§ TASK TO COMPLETE: A word-for-word copy of the listing is needed. Retype it in full.

§ RAW DATA:

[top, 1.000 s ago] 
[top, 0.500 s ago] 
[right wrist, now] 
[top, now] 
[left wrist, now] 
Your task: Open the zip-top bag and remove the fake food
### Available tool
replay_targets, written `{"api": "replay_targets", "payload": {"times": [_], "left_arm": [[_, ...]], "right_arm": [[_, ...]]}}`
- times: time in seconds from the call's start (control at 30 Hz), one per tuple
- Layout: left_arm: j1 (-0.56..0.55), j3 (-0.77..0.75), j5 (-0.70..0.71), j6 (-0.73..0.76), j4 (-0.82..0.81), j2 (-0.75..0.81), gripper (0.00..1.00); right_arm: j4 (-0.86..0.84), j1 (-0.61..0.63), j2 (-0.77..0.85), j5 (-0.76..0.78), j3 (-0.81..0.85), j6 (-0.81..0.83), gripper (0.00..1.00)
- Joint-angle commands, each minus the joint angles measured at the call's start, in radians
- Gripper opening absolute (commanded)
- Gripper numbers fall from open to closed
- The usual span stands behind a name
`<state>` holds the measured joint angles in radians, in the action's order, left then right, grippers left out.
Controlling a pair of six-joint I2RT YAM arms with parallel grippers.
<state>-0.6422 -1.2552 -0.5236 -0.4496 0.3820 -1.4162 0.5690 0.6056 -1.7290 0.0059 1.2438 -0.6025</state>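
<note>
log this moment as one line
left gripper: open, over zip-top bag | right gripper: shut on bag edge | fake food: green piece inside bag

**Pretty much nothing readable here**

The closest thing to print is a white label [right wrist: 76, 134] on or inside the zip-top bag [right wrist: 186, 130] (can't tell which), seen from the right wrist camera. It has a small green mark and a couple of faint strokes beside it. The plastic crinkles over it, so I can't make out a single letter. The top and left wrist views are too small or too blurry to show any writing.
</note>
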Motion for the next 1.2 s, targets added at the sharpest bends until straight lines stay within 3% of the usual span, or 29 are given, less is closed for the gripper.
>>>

§ EXERCISE ANSWER:
[top, 1.000 s ago] 
[top, 0.500 s ago] 
[right wrist, now] 
[top, now] 
[left wrist, now] 
Your task: Open the zip-top bag and remove the fake food
### Available tool
replay_targets, written `{"api": "replay_targets", "payload": {"times": [_], "left_arm": [[_, ...]], "right_arm": [[_, ...]]}}`
- times: time in seconds from the call's start (control at 30 Hz), one per tuple
- Layout: left_arm: j1 (-0.56..0.55), j3 (-0.77..0.75), j5 (-0.70..0.71), j6 (-0.73..0.76), j4 (-0.82..0.81), j2 (-0.75..0.81), gripper (0.00..1.00); right_arm: j4 (-0.86..0.84), j1 (-0.61..0.63), j2 (-0.77..0.85), j5 (-0.76..0.78), j3 (-0.81..0.85), j6 (-0.81..0.83), gripper (0.00..1.00)
- Joint-angle commands, each minus the joint angles measured at the call's start, in radians
- Gripper opening absolute (commanded)
- Gripper numbers fall from open to closed
- The usual span stands behind a name
`<state>` holds the measured joint angles in radians, in the action's order, left then right, grippers left out.
Controlling a pair of six-joint I2RT YAM arms with parallel grippers.
<state>-0.6422 -1.2552 -0.5236 -0.4496 0.3820 -1.4162 0.5690 0.6056 -1.7290 0.0059 1.2438 -0.6025</state>
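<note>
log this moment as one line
left gripper: open, over zip-top bag | right gripper: shut on bag edge | fake food: green piece inside bag

**Pretty much nothing readable here**

The closest thing to print is a white label [right wrist: 76, 134] on or inside the zip-top bag [right wrist: 186, 130] (can't tell which), seen from the right wrist camera. It has a small green mark and a couple of faint strokes beside it. The plastic crinkles over it, so I can't make out a single letter. The top and left wrist views are too small or too blurry to show any writing.
</note>
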Motion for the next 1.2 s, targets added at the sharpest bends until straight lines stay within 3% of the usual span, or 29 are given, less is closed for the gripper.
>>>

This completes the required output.